Everything in the listing except the pictures should be written out exactly.
Top of Data segment
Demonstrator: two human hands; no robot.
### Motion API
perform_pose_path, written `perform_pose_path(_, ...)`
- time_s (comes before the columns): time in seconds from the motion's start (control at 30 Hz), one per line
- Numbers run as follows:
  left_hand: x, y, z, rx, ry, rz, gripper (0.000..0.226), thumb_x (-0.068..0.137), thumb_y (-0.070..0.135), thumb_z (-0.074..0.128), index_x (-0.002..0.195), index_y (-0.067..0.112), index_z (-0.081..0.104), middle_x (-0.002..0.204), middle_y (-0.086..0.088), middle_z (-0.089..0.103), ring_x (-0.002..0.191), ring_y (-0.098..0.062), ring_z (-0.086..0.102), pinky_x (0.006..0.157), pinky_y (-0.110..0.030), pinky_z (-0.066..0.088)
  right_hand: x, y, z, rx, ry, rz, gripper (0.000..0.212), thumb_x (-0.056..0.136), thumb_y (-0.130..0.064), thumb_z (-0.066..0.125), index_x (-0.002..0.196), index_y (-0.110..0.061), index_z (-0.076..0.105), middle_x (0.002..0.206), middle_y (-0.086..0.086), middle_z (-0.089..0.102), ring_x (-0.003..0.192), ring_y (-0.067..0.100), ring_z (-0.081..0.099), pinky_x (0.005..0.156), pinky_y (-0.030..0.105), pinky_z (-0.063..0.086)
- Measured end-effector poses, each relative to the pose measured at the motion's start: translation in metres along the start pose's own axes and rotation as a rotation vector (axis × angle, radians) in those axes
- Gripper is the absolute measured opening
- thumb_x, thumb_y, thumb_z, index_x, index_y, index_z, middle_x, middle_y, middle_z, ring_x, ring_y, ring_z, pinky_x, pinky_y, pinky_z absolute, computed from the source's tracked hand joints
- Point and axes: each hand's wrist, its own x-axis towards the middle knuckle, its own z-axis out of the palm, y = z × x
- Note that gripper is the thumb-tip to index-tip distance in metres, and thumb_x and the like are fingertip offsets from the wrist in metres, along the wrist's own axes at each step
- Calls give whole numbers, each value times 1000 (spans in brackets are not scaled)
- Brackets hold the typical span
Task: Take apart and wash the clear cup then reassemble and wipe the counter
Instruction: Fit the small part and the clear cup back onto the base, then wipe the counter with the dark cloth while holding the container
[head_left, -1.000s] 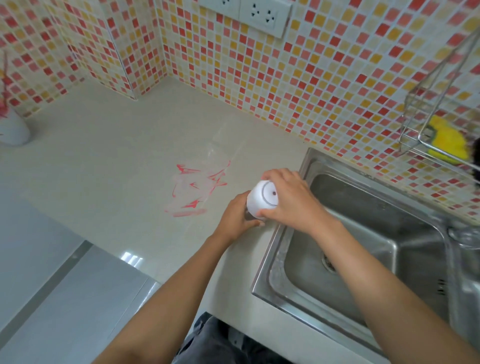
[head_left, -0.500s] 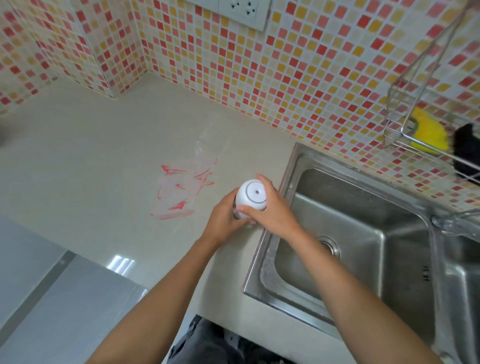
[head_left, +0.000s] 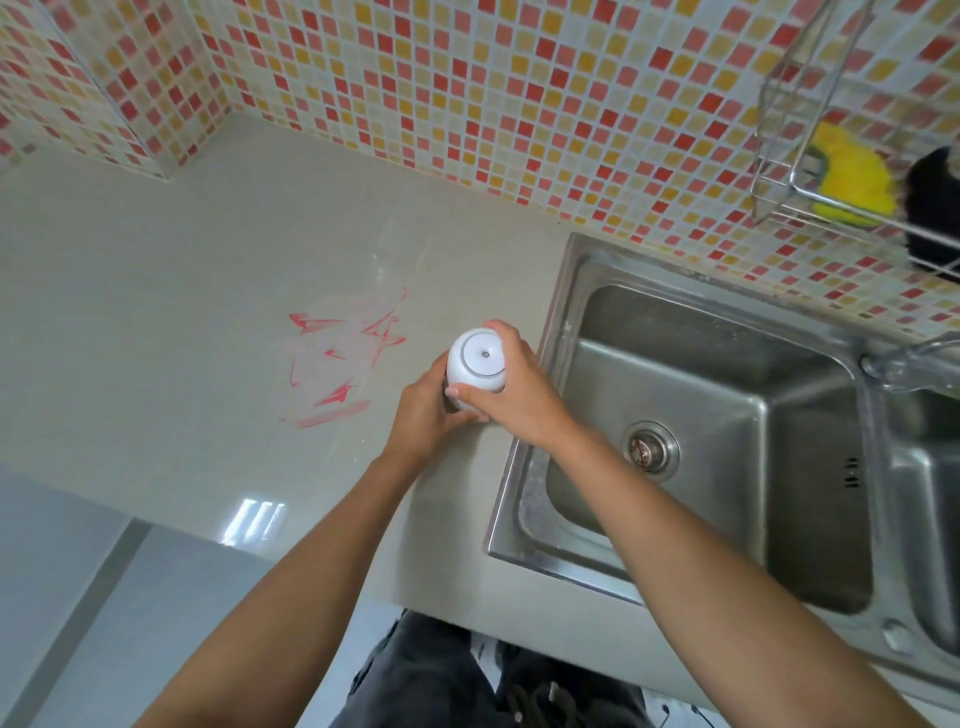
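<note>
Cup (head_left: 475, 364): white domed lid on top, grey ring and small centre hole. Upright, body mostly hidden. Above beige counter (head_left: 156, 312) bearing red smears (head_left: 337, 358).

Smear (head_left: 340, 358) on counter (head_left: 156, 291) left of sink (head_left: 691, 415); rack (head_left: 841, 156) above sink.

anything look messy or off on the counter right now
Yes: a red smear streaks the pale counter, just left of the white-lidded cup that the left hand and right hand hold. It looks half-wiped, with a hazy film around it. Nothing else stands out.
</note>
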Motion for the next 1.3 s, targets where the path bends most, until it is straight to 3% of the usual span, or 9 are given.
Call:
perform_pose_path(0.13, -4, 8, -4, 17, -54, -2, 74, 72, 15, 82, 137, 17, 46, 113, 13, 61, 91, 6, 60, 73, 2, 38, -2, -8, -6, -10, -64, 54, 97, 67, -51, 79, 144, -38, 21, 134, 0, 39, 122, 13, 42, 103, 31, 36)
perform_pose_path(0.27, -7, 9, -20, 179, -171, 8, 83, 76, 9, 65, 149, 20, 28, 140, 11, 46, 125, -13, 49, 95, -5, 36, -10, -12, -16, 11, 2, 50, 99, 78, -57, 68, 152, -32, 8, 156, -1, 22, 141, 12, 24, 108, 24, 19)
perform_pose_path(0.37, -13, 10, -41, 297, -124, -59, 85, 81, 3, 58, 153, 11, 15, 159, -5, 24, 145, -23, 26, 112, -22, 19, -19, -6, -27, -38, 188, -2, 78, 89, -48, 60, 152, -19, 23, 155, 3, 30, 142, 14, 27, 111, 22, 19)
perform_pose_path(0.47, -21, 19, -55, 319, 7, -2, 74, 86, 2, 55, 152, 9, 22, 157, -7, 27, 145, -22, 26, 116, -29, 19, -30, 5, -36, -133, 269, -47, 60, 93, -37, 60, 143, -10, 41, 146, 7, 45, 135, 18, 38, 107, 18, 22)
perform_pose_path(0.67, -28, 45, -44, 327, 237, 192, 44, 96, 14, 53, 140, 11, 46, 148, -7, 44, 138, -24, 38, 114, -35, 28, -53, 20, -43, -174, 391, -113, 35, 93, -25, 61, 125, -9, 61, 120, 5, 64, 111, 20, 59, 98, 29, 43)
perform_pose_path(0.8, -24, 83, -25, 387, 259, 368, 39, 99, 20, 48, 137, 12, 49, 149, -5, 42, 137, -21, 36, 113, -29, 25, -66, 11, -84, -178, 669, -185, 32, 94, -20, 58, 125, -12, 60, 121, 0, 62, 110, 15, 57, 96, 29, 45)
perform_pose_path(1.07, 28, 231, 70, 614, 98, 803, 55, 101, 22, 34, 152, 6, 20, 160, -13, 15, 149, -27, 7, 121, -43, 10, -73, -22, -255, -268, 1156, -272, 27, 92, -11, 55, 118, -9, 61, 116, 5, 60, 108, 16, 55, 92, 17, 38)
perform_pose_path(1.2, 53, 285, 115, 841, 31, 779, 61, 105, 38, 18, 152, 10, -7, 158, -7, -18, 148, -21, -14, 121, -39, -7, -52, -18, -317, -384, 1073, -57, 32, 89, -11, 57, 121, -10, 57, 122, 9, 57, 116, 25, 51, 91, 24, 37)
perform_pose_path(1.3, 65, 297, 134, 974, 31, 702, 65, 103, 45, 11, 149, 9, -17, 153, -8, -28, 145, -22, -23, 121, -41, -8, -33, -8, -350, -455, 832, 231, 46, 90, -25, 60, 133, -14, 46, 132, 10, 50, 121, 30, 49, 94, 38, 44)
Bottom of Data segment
▸ **Answer for this exercise**:
Demonstrator: two human hands; no robot.
### Motion API
perform_pose_path, written `perform_pose_path(_, ...)`
- time_s (comes before the columns): time in seconds from the motion's start (control at 30 Hz), one per line
- Numbers run as follows:
  left_hand: x, y, z, rx, ry, rz, gripper (0.000..0.226), thumb_x (-0.068..0.137), thumb_y (-0.070..0.135), thumb_z (-0.074..0.128), index_x (-0.002..0.195), index_y (-0.067..0.112), index_z (-0.081..0.104), middle_x (-0.002..0.204), middle_y (-0.086..0.088), middle_z (-0.089..0.103), ring_x (-0.002..0.191), ring_y (-0.098..0.062), ring_z (-0.086..0.102), pinky_x (0.006..0.157), pinky_y (-0.110..0.030), pinky_z (-0.066..0.088)
  right_hand: x, y, z, rx, ry, rz, gripper (0.000..0.212), thumb_x (-0.056..0.136), thumb_y (-0.130..0.064), thumb_z (-0.066..0.125), index_x (-0.002..0.196), index_y (-0.110..0.061), index_z (-0.076..0.105), middle_x (0.002..0.206), middle_y (-0.086..0.086), middle_z (-0.089..0.102), ring_x (-0.003..0.192), ring_y (-0.067..0.100), ring_z (-0.081..0.099), pinky_x (0.005..0.156), pinky_y (-0.030..0.105), pinky_z (-0.063..0.086)
- Measured end-effector poses, each relative to the pose measured at the motion's start: translation in metres along the start pose's own axes and rotation as a rotation vector (axis × angle, radians) in those axes
- Gripper is the absolute measured opening
- thumb_x, thumb_y, thumb_z, index_x, index_y, index_z, middle_x, middle_y, middle_z, ring_x, ring_y, ring_z, pinky_x, pinky_y, pinky_z absolute, computed from the source's tracked hand joints
- Point and axes: each hand's wrist, its own x-axis towards the middle knuckle, its own z-axis out of the palm, y = z × x
- Note that gripper is the thumb-tip to index-tip distance in metres, and thumb_x and the like are fingertip offsets from the wrist in metres, along the wrist's own axes at each step
- Calls give whole numbers, each value times 1000 (spans in brackets are not scaled)
- Brackets hold the typical span
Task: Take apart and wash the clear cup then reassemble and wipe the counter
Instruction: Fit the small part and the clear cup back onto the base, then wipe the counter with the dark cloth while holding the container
[head_left, -1.000s] 
[head_left, -0.500s] 
[head_left, +0.000s] 
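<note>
Cup (head_left: 475, 364): white domed lid on top, grey ring and small centre hole. Upright, body mostly hidden. Above beige counter (head_left: 156, 312) bearing red smears (head_left: 337, 358).

Smear (head_left: 340, 358) on counter (head_left: 156, 291) left of sink (head_left: 691, 415); rack (head_left: 841, 156) above sink.

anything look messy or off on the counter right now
Yes: a red smear streaks the pale counter, just left of the white-lidded cup that the left hand and right hand hold. It looks half-wiped, with a hazy film around it. Nothing else stands out.
</note>
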Motion for the next 1.3 s, targets where the path bends most, until it is straight to 3% of the usual span, or 9 are given.
Call:
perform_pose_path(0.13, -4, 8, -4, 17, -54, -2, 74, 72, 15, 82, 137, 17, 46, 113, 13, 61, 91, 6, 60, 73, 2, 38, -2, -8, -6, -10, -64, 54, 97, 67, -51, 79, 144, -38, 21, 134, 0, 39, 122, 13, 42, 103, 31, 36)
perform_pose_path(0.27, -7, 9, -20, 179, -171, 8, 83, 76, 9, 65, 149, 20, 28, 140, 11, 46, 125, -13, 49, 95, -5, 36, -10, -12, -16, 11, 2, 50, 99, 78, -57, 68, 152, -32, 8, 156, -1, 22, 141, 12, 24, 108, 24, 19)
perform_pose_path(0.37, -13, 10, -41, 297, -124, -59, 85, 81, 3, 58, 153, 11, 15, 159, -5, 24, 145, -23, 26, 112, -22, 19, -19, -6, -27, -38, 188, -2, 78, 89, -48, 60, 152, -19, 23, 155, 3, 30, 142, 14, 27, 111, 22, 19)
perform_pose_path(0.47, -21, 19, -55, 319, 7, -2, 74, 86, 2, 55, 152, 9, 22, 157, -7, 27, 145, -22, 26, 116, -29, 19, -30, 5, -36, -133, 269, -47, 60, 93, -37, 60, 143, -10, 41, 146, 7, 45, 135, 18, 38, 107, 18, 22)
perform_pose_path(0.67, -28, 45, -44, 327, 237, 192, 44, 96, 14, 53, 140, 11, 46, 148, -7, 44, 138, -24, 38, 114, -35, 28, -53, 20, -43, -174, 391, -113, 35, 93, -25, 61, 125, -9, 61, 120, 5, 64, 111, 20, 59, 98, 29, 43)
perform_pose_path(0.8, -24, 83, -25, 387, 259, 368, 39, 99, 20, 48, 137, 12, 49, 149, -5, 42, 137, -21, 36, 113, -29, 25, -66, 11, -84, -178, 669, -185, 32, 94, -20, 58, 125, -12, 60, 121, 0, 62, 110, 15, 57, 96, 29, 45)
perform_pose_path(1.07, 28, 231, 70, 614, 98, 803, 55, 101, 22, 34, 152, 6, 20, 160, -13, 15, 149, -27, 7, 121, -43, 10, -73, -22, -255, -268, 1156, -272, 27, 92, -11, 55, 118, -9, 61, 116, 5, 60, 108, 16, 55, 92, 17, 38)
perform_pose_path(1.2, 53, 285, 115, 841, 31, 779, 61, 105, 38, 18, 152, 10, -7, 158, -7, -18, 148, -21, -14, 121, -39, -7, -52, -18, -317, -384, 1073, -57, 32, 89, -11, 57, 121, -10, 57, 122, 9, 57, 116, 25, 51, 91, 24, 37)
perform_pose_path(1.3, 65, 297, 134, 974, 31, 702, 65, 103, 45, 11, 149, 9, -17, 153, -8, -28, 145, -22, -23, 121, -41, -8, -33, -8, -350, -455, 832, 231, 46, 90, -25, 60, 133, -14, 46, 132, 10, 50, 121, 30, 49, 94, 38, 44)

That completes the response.